By using an incredibly high tech combination of computer vision, machine learning, and motion picture special effects, companies like Loom.ai have figured out how to turn an ordinary selfie or photograph into an expressive 3D avatar. Delivered as both an API and SDK for developers to leverage in their own applications, this kind of advancement heralds the start of an entirely new era in being able to “exist” digitally and recognizably without high cost scanning procedures.

Great. That works for me. Problem solved. Let’s move on.

Step 2. FRAME

Since we’re coding this working prototype, we need to put a few well-chosen constraints in place to stop ourselves from heading directly into the ditch chasing some shiny target. Way too easy to waste time on the non-essentials when the goal is to get this up and working as fast as possible.

Limit the scenario

We can’t go fast and do everything at the same time. Let’s try to narrow the things we need hookup in this by reducing the surface area. By walking step-by-step through the intended scenario, we can look for the minimal set of objects, functionality, and behaviors we need to implement. The scenario doesn’t have to be super-detailed to serve its purpose. We can just list what you’d reasonably expect to happen (even though it rarely unfolds in that way) with this and try to focus our audience on that narrow “golden path” through the scenario.

In my case, the scenario sets up a potentially rich set of interactions if an artist suddenly appeared and started talking about their work. How could we limit the functionality and still have a compelling experience?

A few obvious questions pop to mind.
  • First, would the viewer even notice anything is different about the artwork?

  • How does the artist know when to engage the viewer?

  • Can the viewer stop that narrative and ask questions?

  • Would you allow rewind or fast forward? Is that rude to the holographic artist?

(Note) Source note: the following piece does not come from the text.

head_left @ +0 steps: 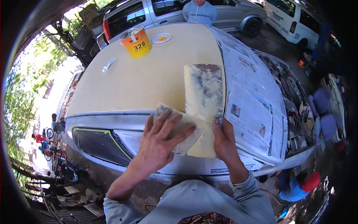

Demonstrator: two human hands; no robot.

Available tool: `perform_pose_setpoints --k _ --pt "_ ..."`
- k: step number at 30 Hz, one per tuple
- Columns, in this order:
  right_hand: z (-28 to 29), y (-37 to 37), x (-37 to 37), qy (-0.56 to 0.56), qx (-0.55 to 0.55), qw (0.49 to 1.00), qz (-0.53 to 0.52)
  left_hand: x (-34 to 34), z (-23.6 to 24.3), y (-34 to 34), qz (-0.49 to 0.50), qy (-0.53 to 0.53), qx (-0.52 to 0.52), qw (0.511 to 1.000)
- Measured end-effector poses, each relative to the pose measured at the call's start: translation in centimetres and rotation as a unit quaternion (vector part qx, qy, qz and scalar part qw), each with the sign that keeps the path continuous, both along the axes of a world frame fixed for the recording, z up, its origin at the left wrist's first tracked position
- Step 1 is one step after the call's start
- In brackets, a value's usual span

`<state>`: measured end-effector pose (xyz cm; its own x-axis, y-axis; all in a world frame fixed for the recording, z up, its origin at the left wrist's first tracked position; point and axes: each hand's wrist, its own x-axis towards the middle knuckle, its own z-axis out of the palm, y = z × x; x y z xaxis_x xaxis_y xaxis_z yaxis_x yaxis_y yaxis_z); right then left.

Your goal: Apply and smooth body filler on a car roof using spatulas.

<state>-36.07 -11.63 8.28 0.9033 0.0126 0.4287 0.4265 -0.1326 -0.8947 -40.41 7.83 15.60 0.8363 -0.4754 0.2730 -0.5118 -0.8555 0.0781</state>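
Observation:
My left hand (158, 136) holds a flat, filler-smeared spreader (181, 142), fingers laid across its upper face. In my right hand (225, 140) is a long cream-coloured putty board (204, 91), gripped near its lower end, with the thumb on top. Streaks of pale filler and darker patches cover the board's far half. The spreader's right edge meets the board in front of my chest. Both are held above the near edge of a car roof (149, 84) coated in dull beige.
An orange and yellow can (137, 44), a round lid (168, 41) with yellow-orange paste and a small white tube (108, 65) rest on the roof. Newspaper (244, 112) covers the windshield. A person (199, 14) stands beyond; another (300, 186) is low at right.

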Motion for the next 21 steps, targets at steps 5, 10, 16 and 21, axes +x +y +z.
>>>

The purpose of asking these seemingly open-ended questions is to make sure you cover just enough of what’s reasonably expected by the participant to achieve your goal of testing this out.

Focus on payoff

Going back to one of the earliest things we talked about, the whole point of this “spellbinding” working prototype is to impress and amaze people with what you envisioned as possible. The only way to really accomplish that is to create a suitably impressive illusion. That’s the payoff. Laser focus on how to trigger and pull off the signature moment of your exploration every time, so that anyone who experiences it comes away with the same impression – blown away. That’s how you craft breakthrough experiences demos.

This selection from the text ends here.